Deep Dive
1. Purpose & Value Proposition
EVAA targets mass adoption by embedding DeFi into Telegram, a platform with 900M+ monthly active users (CoinMarketCap). Users can earn yield on deposits, borrow via overcollateralized loans, and soon access non-collateralized credit using AI-based risk assessments. Its integration as a Telegram Mini App (@EvaaAppBot) eliminates technical barriers, letting users interact with DeFi as easily as messaging.
2. Technology & Architecture
Built on the TON blockchain, EVAA leverages Telegram’s ecosystem for scalability and user reach. A cross-chain bridge (launched November 2025) enables 1:1 asset transfers between TON, Ethereum, and TRON in under two minutes, reducing costs and slippage (EVAA Protocol). Future upgrades include AI-driven credit scoring for undercollateralized loans, starting in Indonesia.

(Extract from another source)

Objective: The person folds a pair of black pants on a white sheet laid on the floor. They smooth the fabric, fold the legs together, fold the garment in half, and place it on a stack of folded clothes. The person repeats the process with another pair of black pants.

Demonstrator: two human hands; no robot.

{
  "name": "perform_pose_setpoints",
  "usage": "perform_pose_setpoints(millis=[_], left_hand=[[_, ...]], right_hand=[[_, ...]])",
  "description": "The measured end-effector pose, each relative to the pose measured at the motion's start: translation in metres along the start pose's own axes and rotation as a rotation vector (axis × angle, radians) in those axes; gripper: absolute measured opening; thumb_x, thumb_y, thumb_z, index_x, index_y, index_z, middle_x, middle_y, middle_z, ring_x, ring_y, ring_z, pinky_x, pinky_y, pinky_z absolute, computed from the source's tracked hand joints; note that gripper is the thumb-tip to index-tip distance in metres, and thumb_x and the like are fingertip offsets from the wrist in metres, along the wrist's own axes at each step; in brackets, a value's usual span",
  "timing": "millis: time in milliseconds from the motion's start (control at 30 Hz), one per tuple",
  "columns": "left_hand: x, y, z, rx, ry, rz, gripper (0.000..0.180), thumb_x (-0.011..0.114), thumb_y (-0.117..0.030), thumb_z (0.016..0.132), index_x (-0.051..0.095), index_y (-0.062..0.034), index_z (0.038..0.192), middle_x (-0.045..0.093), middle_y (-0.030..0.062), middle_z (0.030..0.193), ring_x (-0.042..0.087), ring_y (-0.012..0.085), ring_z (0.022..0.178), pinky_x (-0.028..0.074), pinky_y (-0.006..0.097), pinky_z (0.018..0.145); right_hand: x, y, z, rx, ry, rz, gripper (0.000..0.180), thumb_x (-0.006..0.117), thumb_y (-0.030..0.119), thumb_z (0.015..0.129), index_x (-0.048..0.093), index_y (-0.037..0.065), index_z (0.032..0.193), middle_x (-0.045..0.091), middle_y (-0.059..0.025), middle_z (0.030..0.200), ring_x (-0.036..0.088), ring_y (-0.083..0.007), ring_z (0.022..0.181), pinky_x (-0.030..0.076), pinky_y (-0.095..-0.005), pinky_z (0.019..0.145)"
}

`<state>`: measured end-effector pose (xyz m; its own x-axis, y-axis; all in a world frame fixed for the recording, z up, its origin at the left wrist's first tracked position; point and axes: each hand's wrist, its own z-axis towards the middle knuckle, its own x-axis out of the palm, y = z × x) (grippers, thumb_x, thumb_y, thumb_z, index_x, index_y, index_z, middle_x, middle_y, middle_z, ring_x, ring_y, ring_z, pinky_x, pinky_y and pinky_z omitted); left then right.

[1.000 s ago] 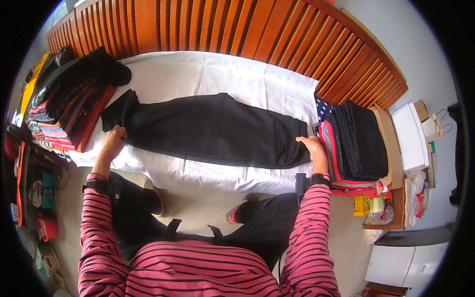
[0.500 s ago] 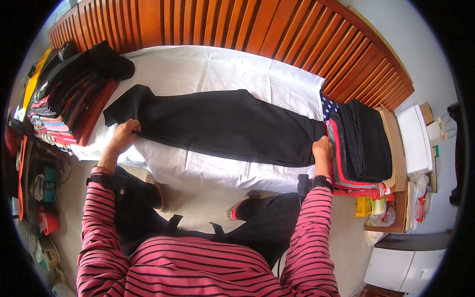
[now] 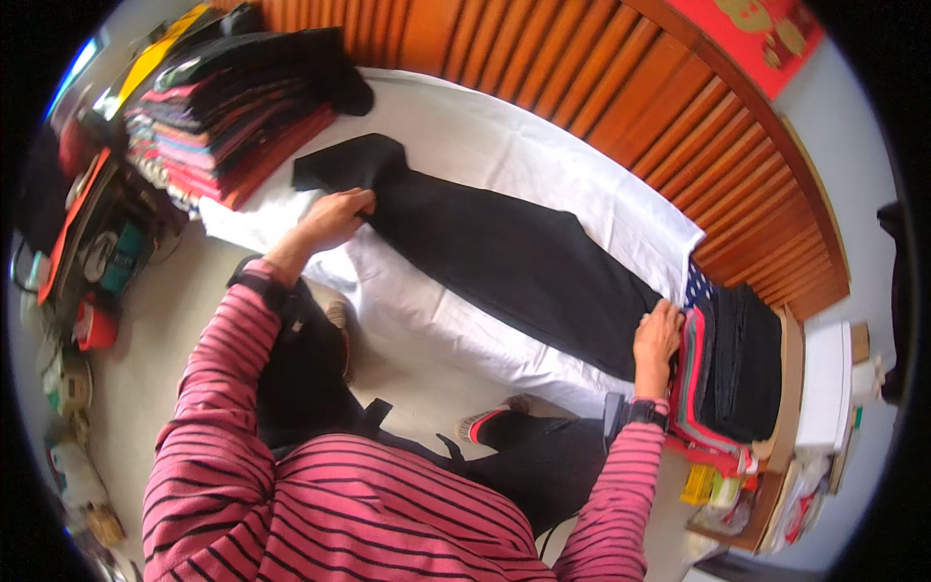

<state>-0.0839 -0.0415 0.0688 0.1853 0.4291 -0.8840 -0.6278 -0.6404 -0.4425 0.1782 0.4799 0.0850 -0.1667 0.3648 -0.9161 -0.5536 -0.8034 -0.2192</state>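
A pair of black trousers [image 3: 504, 254], doubled lengthwise, lies stretched across a white sheet [image 3: 456, 112]. My left hand [image 3: 335, 219] is closed on the near edge of the cloth by the wider, bent end at the left. At the narrow right end, my right hand [image 3: 658, 338] has its fingers curled over the leg's hem; the fingertips are partly hidden. The cloth between both hands lies fairly flat, with a slight bulge along its far edge.
A tall stack of folded clothes [image 3: 233, 116] rises at the far left. Another folded pile, dark on its outer side [image 3: 742, 364], stands close beside my right hand. A slatted wooden headboard [image 3: 621, 92] runs behind the sheet. My feet are on the floor below.
The view has turned, so the bed and trousers slant down to the right. My right hand has shifted from the hem's near corner toward its middle; my left keeps its grip.
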Motion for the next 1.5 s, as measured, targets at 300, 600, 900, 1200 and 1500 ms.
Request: perform_pose_setpoints(millis=[300,600,900,1200,1500], left_hand=[[0.004,-0.025,0.008,-0.027,-0.173,-0.079,0.023,0.049,0.0,0.082,0.056,-0.007,0.103,0.065,0.0168,0.101,0.063,0.0399,0.095,0.051,0.048,0.08],[0.013,-0.03,0.008,0.02,-0.32,-0.242,0.025,0.058,0.001,0.076,0.055,-0.0082,0.099,0.06,0.0139,0.097,0.063,0.0394,0.088,0.052,0.048,0.074],[0.009,0.021,0.003,-1.044,-0.26,-1.169,0.069,0.064,-0.051,0.09,0.052,0.0132,0.112,0.067,0.0257,0.101,0.068,0.0381,0.096,0.06,0.043,0.065],[0.006,0.071,0.051,-0.994,-0.658,-1.701,0.05,0.069,-0.031,0.088,0.052,0.0049,0.119,0.059,0.0194,0.107,0.063,0.037,0.089,0.056,0.057,0.075],[-0.03,0.116,0.044,-0.044,-1.3,-0.732,0.03,0.066,-0.017,0.078,0.068,0.0046,0.098,0.066,0.0172,0.095,0.064,0.0303,0.081,0.049,0.034,0.083]], right_hand=[[-0.071,0.224,-0.014,-0.685,0.12,0.667,0.03,0.069,0.013,0.084,0.059,0.004,0.111,0.059,-0.0153,0.113,0.057,-0.0355,0.109,0.05,-0.0436,0.09],[-0.073,0.391,-0.004,-0.593,0.079,0.653,0.048,0.07,0.026,0.086,0.05,0.003,0.122,0.062,-0.0175,0.106,0.062,-0.038,0.102,0.057,-0.0466,0.077],[-0.055,0.364,0.001,-0.423,0.088,0.991,0.029,0.059,0.005,0.089,0.055,0.005,0.118,0.067,-0.0279,0.09,0.064,-0.0463,0.088,0.051,-0.0519,0.076],[-0.055,0.359,-0.017,-0.43,0.15,0.912,0.04,0.065,0.002,0.085,0.051,0.002,0.122,0.066,-0.0265,0.102,0.064,-0.044,0.094,0.052,-0.0486,0.081],[-0.068,0.371,-0.034,-0.714,-0.091,0.666,0.03,0.062,0.006,0.084,0.058,0.006,0.113,0.058,-0.0117,0.109,0.057,-0.0334,0.102,0.055,-0.0426,0.079]])
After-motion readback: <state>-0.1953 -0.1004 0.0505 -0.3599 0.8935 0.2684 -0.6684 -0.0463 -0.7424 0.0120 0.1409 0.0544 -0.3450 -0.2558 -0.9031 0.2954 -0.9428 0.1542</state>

3. Tokenomics & Governance
The $EVAA token is deflationary, with a buyback-and-burn mechanism funded by protocol revenue (projected $3M+ annually). Only 1.71% of tokens were unlocked at its October 2025 launch to minimize sell pressure. Holders govern key decisions—like collateral types and fee structures—via a DAO, aligning incentives for long-term growth (Kaff 📊).
Conclusion
EVAA Protocol combines Telegram’s reach with DeFi fundamentals, prioritizing accessibility and community governance. Its cross-chain infrastructure and AI innovations aim to redefine lending for retail users. How will EVAA balance scalability and decentralization as its user base grows?